We included 75 patients with KBG syndrome of whom 26 had epilepsy. Those with epilepsy more often had moderate to severe intellectual disability (42.3% vs 9.1%, RR 4.6 [95% CI 1.7-13.1]). Seizure onset in patients with KBG syndrome occurred at a median age of 4 years (range 12 months - 20 years), and the majority had generalized onset seizures (57.7%) with tonic-clonic seizures being most common (23.1%). The epilepsy type was mostly classified as generalized (42.9%) or combined generalized and focal (42.9%), not fulfilling the criteria of an electroclinical syndrome diagnosis. Half of the epilepsy patients (50.0%) were seizure free on anti-seizure medication (ASM) for at least 1 year at the time of last assessment, but 26.9% of patients had drug-resistant epilepsy (failure of ≥2 ASM). No genotype-phenotype correlation could be identified for the presence of epilepsy or epilepsy characteristics.

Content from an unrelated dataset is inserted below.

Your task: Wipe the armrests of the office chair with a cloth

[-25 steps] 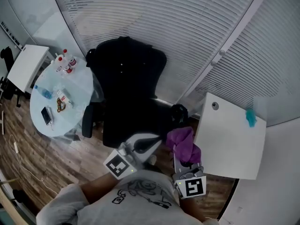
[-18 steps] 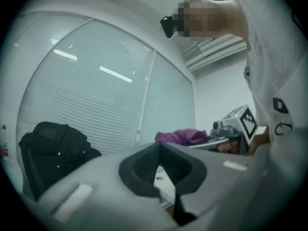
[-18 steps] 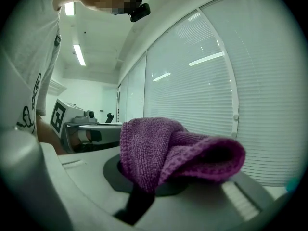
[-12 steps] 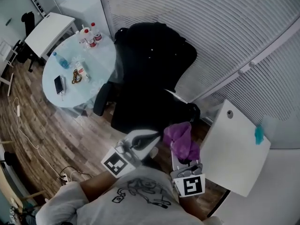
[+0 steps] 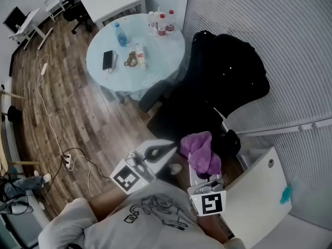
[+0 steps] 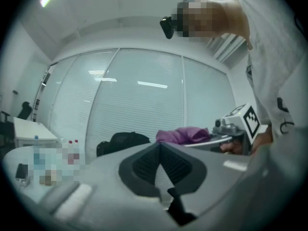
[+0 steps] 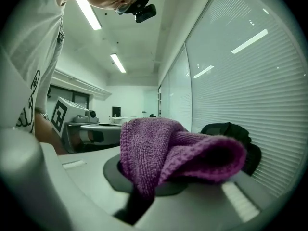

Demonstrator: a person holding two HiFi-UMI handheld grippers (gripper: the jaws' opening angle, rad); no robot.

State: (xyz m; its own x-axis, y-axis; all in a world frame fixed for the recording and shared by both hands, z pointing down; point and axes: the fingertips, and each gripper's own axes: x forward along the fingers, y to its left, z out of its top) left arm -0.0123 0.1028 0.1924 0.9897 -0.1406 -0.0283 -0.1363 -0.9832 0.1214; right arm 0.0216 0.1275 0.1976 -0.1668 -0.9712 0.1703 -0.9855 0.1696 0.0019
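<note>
Right claw [image 7: 156, 186]: pinching a purple cloth [image 7: 178, 150], which bulges up and flops forward over the jaws.
Left claw [image 6: 162, 170]: pressed together at the tips and holding nothing; dark ribbed pads are set in a smooth grey shell.
Cloth: nubby looped weave, folded into soft humps. It is held in the air in front of the person, apart from the chair [image 5: 223, 82].
Chair: black and matt, with a tall rounded back. One dark armrest [image 5: 154, 95] juts toward the round counter [image 5: 166, 51].
Round counter: pale, glassy top just beside the chair. It carries bottles [image 5: 161, 21] near its far edge and a dark phone [image 5: 108, 59] lying flat.
White counter [image 5: 259, 191]: flat and square-cornered, to the right of the right claw.
Floor [image 5: 67, 102]: brown wood planks, with a thin cable [image 5: 49, 113] trailing across them.
Walls: white horizontal blinds [image 5: 295, 45] run behind the chair.
Ceiling: white, with long strip lights [image 7: 89, 11], seen in the right gripper view.
Person: a grey printed shirt [image 5: 150, 217] fills the bottom of the head view, with both claws reaching out from it.
</note>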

Epilepsy in KBG syndrome most often presents as a generalized or combined focal and generalized type. No distinctive epilepsy syndrome could be identified. Patients with KBG syndrome and epilepsy had a significantly poorer neurodevelopmental outcome compared with those without epilepsy. Clinicians should consider KBG syndrome as a causal etiology of epilepsy and be aware of the poorer neurodevelopmental outcome in individuals with epilepsy.

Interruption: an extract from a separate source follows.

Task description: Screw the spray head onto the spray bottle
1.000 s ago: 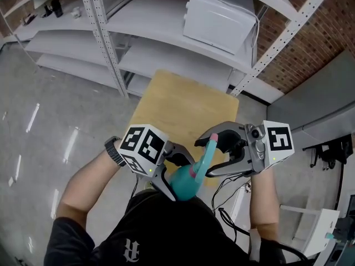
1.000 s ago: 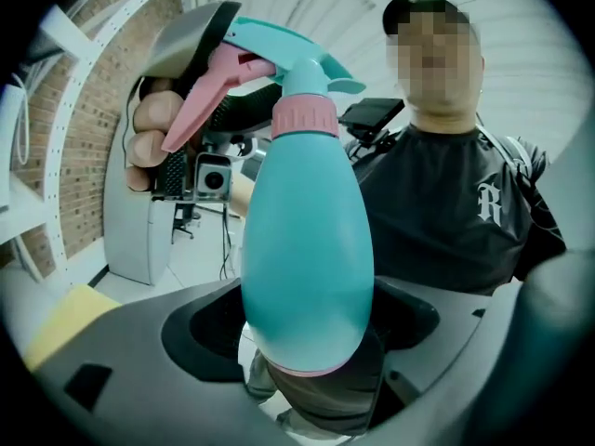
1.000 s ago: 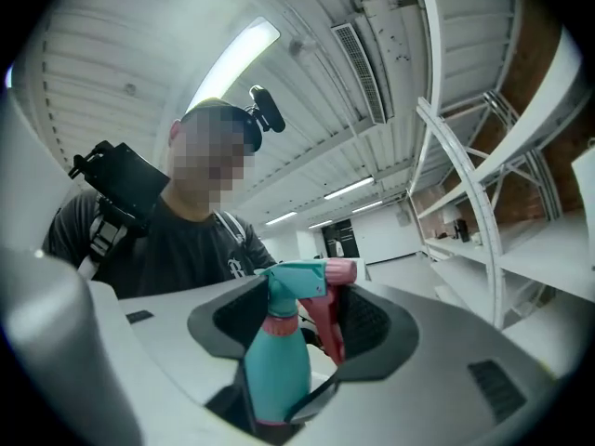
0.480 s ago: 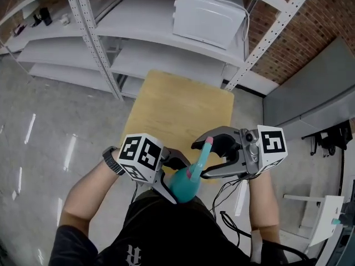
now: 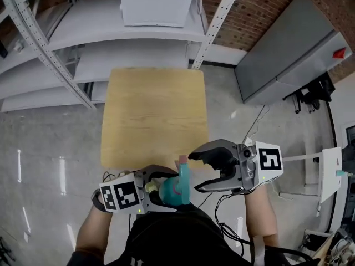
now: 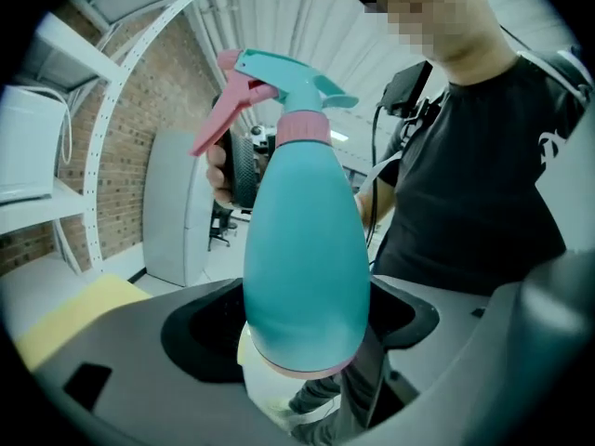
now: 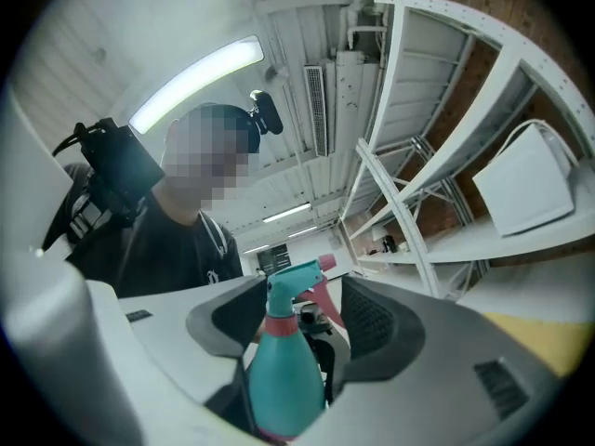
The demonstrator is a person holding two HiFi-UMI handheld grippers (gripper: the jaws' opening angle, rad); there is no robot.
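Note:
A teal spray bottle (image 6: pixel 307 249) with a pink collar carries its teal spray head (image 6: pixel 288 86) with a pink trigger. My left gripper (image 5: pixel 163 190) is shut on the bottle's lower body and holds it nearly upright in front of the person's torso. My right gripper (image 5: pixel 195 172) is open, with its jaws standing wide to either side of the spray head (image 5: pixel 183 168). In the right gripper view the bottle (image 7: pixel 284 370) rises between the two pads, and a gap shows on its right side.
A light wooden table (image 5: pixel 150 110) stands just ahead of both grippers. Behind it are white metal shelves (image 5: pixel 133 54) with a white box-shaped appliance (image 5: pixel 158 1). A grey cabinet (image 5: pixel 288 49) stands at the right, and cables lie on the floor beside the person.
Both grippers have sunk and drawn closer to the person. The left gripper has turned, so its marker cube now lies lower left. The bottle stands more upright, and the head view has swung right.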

本研究旨在描述 KBG 综合征患者的癫痫表型,并研究可能的基因型-表型相关性。
我们通过联系荷兰的大学医疗中心、国际合作临床医生网络和先前发表过 KBG 综合征相关文章的研究小组,收集ANKRD11 变异患者的数据。所有携带可能致病性或致病性ANKRD11 变异的患者均被纳入我们的患者队列,并分为“癫痫组”或“非癫痫组”。此外,我们还纳入了文献中先前报道的携带(可能)致病性 ANKRD11 变异和癫痫的患者。
我们纳入了 75 名 KBG 综合征患者,其中 26 名患有癫痫。癫痫患者更常伴有中度至重度智力障碍(42.3%比 9.1%,RR 4.6 [95%CI 1.7-13.1])。KBG 综合征患者的癫痫发作中位年龄为 4 岁(范围为 12 个月至 20 岁),大多数为全面性发作(57.7%),其中最常见的是强直-阵挛发作(23.1%)。癫痫类型主要分为全面性(42.9%)或全面性和局灶性合并(42.9%),不符合电临床综合征诊断标准。一半的癫痫患者(50.0%)在最后一次评估时至少有 1 年无抗癫痫药物(ASM)发作,但有 26.9%的患者患有药物难治性癫痫(ASM 失败≥2 种)。未发现癫痫或癫痫特征存在与基因型的相关性。
KBG 综合征中的癫痫多表现为全面性或全面性合并局灶性发作。未确定独特的癫痫综合征。与无癫痫的患者相比,患有 KBG 综合征和癫痫的患者神经发育结局明显较差。临床医生应将 KBG 综合征视为癫痫的病因,并意识到癫痫患者的神经发育结局较差。